Потом она просыпалась и вспоминала, как они с Ежиком и Махидолом путешествовали к фамильному городу Чакрабона Питсанулоку на север Сиама с его древними памятниками и монастырями. В сознании всплыла полустершаяся надпись на треснувшей ступе: «…Сын, который умер юношей, и в этом нет ничего удивительного, ибо этот мир перерождений является неустойчивым, недолговечным, иллюзорным…»
Катя, Лек, проводники и повар ехали на лошадях, а Чом с Ежиком восседали на спине огромной добродушной слонихи Бунчи, которая ступала медленно, надежно, слегка покачиваясь. А вокруг цвели орхидеи фантастических расцветок, пели невиданные птицы, листья папоротников, не знавшие солнца, безнадежно тянулись вверх, а над ними, перелетая с ветки на ветку, покрикивали настоящие дикие обезьяны. Если не было рядом подходящего жилья, устанавливали большую армейскую палатку, разжигали костры, чтобы отпугнуть непрошеных гостей. Воздух на севере был несравненно чище, ночи холоднее, чем в Бангкоке. Ежик и по сей день вспоминает: «Как чудесно было путешествовать! Давайте поедем снова!» И теперь так просто взять и зачеркнуть все, что связывало их более десяти лет? Друзья, родственники, все говорили, что у них образцовая семья, ставили в пример. Никогда ведь не ссорились. Всегда приходили к единому мнению. Что же теперь делать? Как тяжело жить! «…Неустойчивым, недолговечным, иллюзорным…» Катя глотала таблетки снотворного, чтобы еще на несколько часов освободиться от невыносимых размышлений.

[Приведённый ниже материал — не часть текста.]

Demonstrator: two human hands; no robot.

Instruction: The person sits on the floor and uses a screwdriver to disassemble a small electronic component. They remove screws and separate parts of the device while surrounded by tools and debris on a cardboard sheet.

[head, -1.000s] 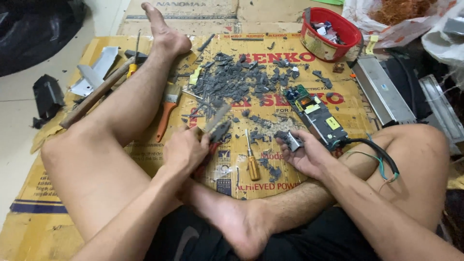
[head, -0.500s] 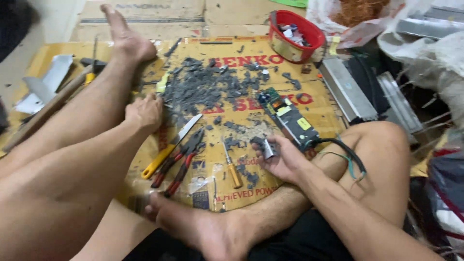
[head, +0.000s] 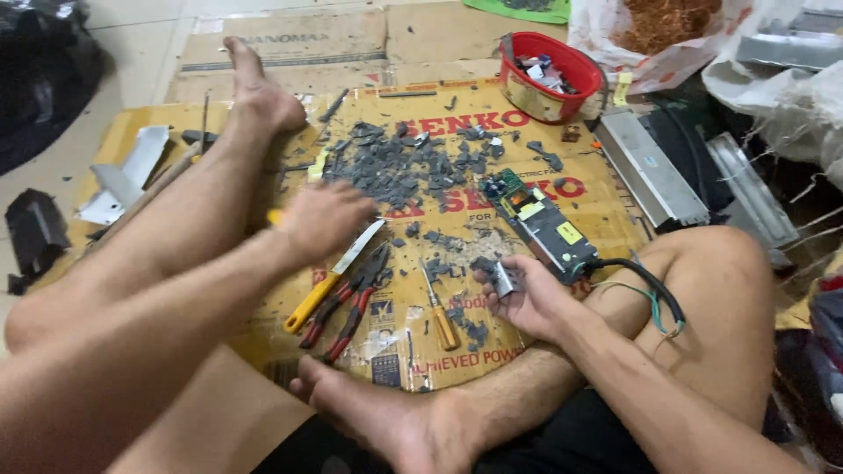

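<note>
My right hand (head: 529, 303) holds a small ribbed grey metal part (head: 504, 277) just in front of a green circuit board (head: 537, 224) lying on the cardboard sheet (head: 606, 228). My left hand (head: 323, 219) is blurred above the cardboard, beside my outstretched leg; a bit of yellow shows at its left edge, and I cannot tell whether it grips anything. Just below it lie a yellow-handled knife (head: 336, 274), red-handled pliers (head: 351, 303) and an orange-handled screwdriver (head: 441, 316). A heap of grey broken pieces (head: 399, 162) covers the cardboard's middle.
A red basket (head: 553, 75) of small parts stands at the back. Long metal housings (head: 652, 167) lie to the right. A black cable with coloured wires (head: 652, 294) runs from the board over my right knee. White metal scraps (head: 123, 180) and a black bag (head: 39, 61) are on the left.
My left hand let go of the pliers, which now lie by the knife, and has swung right over the cardboard. My right hand keeps the grey part. The view has shifted.
</note>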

Англичане, когда хотят сказать «влюбился», «страстно полюбил», говорят «he fell n love» – «упал в любовь». Именно это и произошло с Чакрабоном. Он упал в ласковую безмятежность Джавалит, в ее задорный смех, напоминающий звон бронзовых колокольчиков на храмовых карнизах, в черную глубину блестящих глаз, которые сулили счастье.
Временами Чакрабона начинали мучить угрызения совести. Случалось, он жалел, что Катрин пришлось уехать. Безоблачному счастью назойливо мешало ощущение вины перед женой. Но рядом появлялась Джавалит, и Лек забывал про все, прятал сомнения и недовольство собой в самые темные тайники души.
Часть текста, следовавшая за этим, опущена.